Hassan’s wife, Noura, has prepared adas, a typical Syrian lentil soup, and boiled rice for breakfast and lunch.
“Unlike last year, I can’t cook mansaf (meat and rice with almonds) and serve my family with ka’ek (a traditional sweet). Whatever we eat here is not charity, but my husband and sons earn it with their hard work,” she explains with pride.
Dressed in gray scarf and black abaya, she says her children have two sets of clothes and only one pair of shoes each.
Noura, who used to be a nurse in a private Latakia hospital, had never imagined that her children wouldn’t wear new clothes on Eid. Amina, her one-year-old daughter, has a cold. Her skin looks pale and dry, and she’s alarmingly underweight. The temperature here often falls below freezing.
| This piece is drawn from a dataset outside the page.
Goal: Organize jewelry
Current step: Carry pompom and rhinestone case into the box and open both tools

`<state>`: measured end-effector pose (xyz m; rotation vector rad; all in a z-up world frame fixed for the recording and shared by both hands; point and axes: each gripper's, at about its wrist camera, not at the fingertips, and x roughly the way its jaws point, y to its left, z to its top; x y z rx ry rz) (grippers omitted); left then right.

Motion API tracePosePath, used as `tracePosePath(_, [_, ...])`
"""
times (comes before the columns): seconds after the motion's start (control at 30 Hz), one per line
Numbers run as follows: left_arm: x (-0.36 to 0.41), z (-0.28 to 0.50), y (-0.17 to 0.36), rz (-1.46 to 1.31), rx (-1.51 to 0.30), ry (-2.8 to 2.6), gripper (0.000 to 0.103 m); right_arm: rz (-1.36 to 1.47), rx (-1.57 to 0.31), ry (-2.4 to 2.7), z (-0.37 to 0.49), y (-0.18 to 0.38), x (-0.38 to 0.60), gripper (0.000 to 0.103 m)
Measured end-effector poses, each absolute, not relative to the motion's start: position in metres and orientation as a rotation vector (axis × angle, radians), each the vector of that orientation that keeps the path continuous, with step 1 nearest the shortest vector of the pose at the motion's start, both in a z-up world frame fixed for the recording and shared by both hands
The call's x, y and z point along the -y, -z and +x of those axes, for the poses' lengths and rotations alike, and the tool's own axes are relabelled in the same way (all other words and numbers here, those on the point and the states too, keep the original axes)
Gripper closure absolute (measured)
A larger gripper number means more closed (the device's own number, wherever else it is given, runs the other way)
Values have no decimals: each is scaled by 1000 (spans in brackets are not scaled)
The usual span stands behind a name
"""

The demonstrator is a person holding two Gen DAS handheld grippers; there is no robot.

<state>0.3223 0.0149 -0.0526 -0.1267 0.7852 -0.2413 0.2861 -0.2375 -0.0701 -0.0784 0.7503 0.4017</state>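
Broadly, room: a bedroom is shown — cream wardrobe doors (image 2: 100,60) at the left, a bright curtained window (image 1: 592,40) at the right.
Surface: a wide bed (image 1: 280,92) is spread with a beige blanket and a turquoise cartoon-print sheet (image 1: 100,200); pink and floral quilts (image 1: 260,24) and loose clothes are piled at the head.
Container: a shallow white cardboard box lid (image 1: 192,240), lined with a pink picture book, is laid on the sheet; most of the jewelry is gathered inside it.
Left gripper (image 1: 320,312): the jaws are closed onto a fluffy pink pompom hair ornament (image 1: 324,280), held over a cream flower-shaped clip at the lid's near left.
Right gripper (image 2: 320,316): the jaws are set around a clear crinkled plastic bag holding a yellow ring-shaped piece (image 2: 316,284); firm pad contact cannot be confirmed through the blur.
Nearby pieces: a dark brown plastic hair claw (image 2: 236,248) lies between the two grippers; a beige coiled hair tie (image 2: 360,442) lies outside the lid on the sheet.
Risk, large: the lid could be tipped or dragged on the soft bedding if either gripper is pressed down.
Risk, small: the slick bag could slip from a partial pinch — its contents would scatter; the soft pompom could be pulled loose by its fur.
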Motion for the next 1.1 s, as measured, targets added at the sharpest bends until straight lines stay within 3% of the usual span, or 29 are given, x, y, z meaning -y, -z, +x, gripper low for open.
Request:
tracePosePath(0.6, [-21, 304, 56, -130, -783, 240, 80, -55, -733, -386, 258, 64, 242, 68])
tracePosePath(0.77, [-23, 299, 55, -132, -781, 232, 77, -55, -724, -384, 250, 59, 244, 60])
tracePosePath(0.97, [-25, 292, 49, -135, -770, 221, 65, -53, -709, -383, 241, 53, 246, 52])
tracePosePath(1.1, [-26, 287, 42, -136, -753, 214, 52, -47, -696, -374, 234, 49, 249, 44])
As the infant cries for milk, Noura pours lukewarm Turkish black tea down her throat with a spoon.
“My breast milk dried, probably due to lack of good food and our testing circumstances. We can either feed the entire family or provide her formula milk,” she said, tears rolling down her cheeks.
Before the family left Latakia, one of the country’s few pro-Assad cities, both had lost 16 close family members either to air raids or artillery fire.
“Prior stepping out of my home, I had laid only one condition before my husband. And he accepted: That we won’t beg for our shelter and food. We won’t live in camps, but earn our living,” Noura said.